Consistent returns and asset flows help explain why fund companies price bond funds cheaper than stock funds.
This article first appeared in the April/May 2011 issue of Morningstar Advisor magazine. Get your free subscription today!
Having spent years doing manager research at Morningstar, specializing in fixed-income managers, I have an appreciation for the level of sophistication that bond managers apply to their analysis.
Their research into credit quality, collateral status, cash flows, optionality embedded in some bonds, and legal provisions that envelope most fixed-income issues makes for a very complex exercise. And there are no exchanges for bonds, so trading is more difficult and involves more effort.
Therefore, I have to roll my eyes when I hear the argument that stock investing is more difficult than bond investing. Most people would agree that the bond departments of PIMCO, BlackRock, Western, and Fidelity are deep into some serious research.
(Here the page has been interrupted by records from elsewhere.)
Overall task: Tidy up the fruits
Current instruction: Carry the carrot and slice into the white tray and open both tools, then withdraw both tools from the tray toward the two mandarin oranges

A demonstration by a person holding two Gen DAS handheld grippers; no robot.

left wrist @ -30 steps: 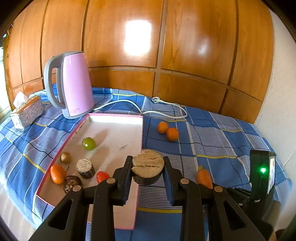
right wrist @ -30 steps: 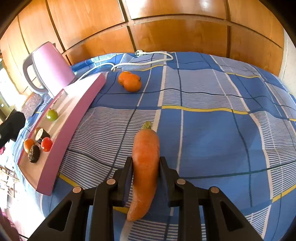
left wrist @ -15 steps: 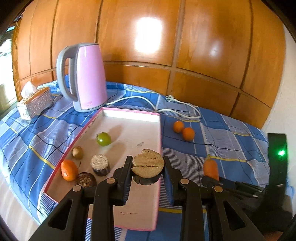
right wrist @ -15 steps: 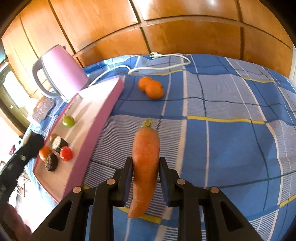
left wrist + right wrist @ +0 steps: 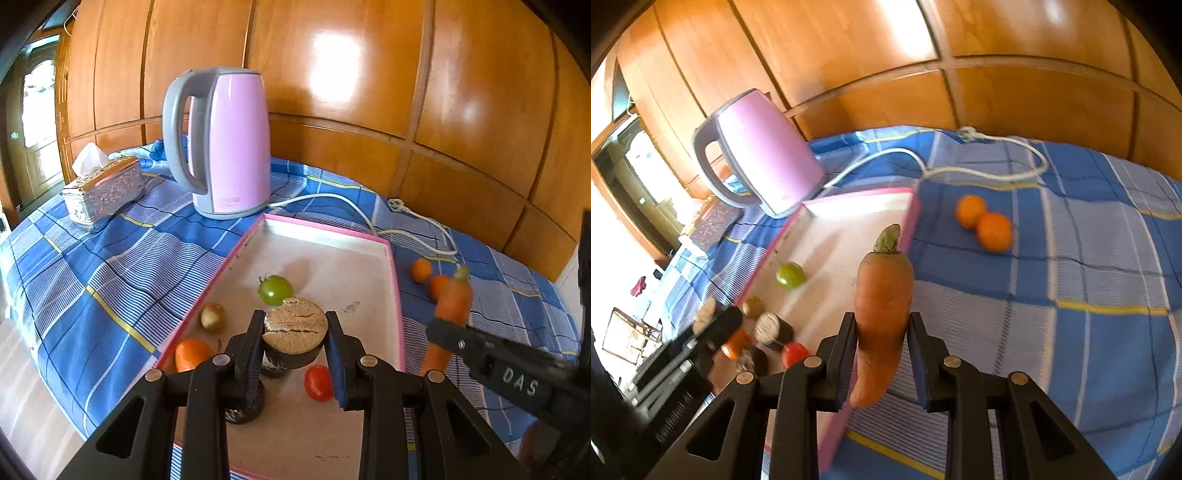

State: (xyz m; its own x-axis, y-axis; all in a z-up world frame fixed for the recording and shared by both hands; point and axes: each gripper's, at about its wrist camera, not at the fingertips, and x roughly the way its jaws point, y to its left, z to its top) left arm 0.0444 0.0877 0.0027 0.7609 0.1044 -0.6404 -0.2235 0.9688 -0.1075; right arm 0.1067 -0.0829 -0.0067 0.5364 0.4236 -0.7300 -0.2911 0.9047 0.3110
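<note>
Left gripper is clamping a dark, tan-topped cut fruit above the near end of the pink tray, over the red tomato. Right gripper is pinching a carrot at its narrow half, stem end forward, above the tray's right rim. Two oranges are lying on the cloth beyond that rim. Likely hazards: the carrot's heavy end is overhanging and may pivot in the grip; both grippers are crowding the tray's near end and may collide or knock the small fruits
</note>
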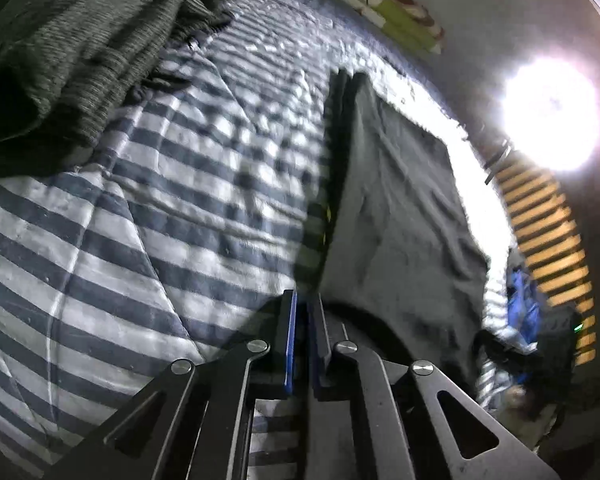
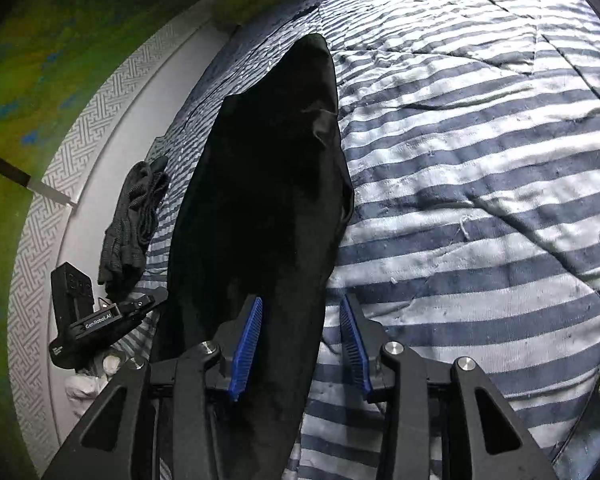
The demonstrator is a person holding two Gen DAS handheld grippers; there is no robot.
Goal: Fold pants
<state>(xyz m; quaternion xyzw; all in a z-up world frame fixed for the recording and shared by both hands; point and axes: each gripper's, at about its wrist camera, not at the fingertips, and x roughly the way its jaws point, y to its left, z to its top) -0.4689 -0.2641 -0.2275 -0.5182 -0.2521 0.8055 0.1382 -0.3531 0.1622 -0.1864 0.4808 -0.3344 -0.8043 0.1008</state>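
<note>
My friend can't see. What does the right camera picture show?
Dark pants lie stretched along a blue-and-white striped blanket. The right hand-held gripper hangs open over their near edge, and the left hand-held gripper is at the far left.

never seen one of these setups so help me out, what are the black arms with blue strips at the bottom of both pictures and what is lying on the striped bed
There is no robot here. A person holds a two-finger claw in each hand, and a fisheye camera on each claw looks forward along its fingers, so the black arms are the claws themselves.

The left wrist picture shows the left claw, shut, its blue pads nearly together at the edge of the dark pants; whether cloth is pinched between them I cannot tell.

The right wrist picture shows the right claw open over the same pants, its pads apart and not pressing. The left claw appears there from the side.

Everything lies on a blue and white striped quilt. A grey-green knitted garment is heaped farther back, and a small dark cloth sits near the bed's edge.
</note>
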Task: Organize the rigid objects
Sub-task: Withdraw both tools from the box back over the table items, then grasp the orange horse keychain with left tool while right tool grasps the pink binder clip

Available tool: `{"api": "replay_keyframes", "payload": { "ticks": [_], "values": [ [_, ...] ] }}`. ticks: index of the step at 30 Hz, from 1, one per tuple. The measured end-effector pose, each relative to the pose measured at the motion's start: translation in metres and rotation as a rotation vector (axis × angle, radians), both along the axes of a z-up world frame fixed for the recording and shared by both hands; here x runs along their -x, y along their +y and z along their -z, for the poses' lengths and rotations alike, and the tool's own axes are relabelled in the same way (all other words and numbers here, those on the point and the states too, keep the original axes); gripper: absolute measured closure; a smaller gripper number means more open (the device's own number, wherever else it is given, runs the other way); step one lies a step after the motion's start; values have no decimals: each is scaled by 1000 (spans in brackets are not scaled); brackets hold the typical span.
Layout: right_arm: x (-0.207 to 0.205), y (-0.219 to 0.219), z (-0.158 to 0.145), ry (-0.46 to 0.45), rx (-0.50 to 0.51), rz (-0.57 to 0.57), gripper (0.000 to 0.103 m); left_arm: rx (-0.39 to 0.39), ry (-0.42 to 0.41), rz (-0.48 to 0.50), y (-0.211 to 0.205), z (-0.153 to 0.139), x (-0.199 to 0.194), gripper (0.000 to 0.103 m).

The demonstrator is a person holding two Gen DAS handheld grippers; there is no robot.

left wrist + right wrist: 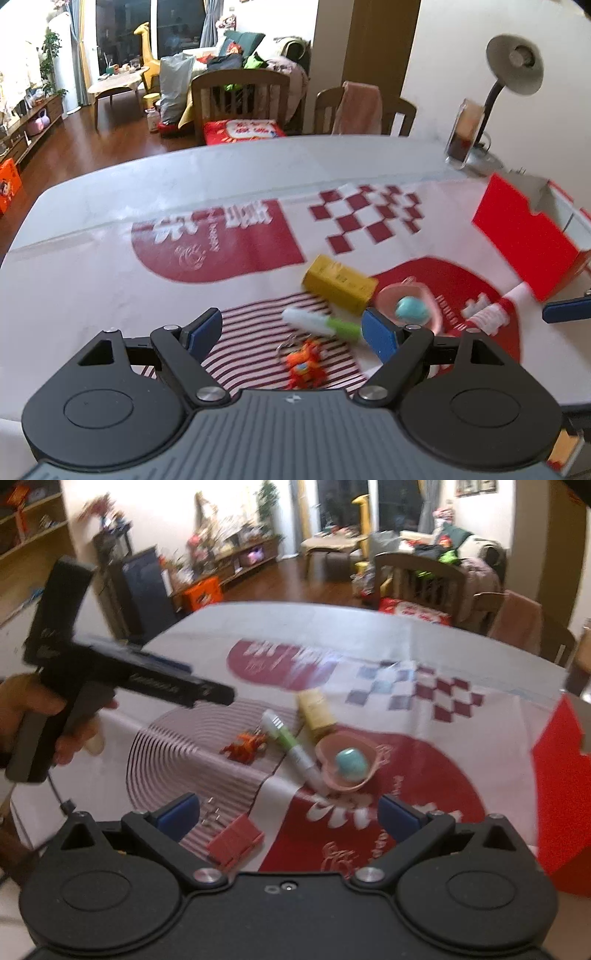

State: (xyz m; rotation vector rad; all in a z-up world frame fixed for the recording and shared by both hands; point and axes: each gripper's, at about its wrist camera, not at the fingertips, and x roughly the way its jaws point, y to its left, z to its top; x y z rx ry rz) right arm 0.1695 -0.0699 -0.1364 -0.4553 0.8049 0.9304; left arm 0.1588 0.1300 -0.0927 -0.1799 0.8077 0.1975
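My left claw (293, 334) hangs wide and holds nothing above the counter (110, 280), and my right claw (290, 818) is just as wide and bare. Between my left fingers, at 12 o'clock, lies the orange toy keychain (303, 360); just past it is the green-and-white pen (321, 322), then the yellow box (338, 283). At 1 o'clock the pink heart dish (410, 299) carries a teal ball (412, 308). The open red box (524, 236) stands at 2 o'clock, well apart from the cluster. From my right claw the pen's tip touches the dish at 12 o'clock, and a small red case (234, 840) lies close at 11 o'clock beside some tiny metal bits (212, 812). The counter carries a red-and-white printed sheet (221, 240).
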Motion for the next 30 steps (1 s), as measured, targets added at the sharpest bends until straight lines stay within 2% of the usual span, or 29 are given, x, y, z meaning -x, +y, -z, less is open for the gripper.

How many stock shops do the equivalent of recalculating the durations and option-adjusted spreads of every one of the thousands of bonds in the BarCap Aggregate Index every night?
Yet despite this sophistication, mutual fund firms charge less for fixed-income funds than they do for stock funds. According to Morning- star Direct, the average expense ratios for each Morningstar open-end category in the world's three biggest capital markets (the United States, Europe, and Japan) are remarkably consistent: Firms price equity funds higher than bond funds. Below are the averages for the three markets(1):
We have all heard about the equity premium puzzle, or why stock investors historically have been able to extract such a high return premium over bonds. But what about the equity fees premium puzzle? If the amount of time and effort that goes into managing bonds is the same as managing stocks, why do stock funds charge more?
I present three explanations. Two are straightforward answers, having to do with history and demand-side considerations. Both contain important elements of truth, but it's hard to see them as containing the full story. My third explanation, however, may complete the picture. It is meant to complement the other two, not supplant them, and present a new angle from which to consider the equity-fees puzzle.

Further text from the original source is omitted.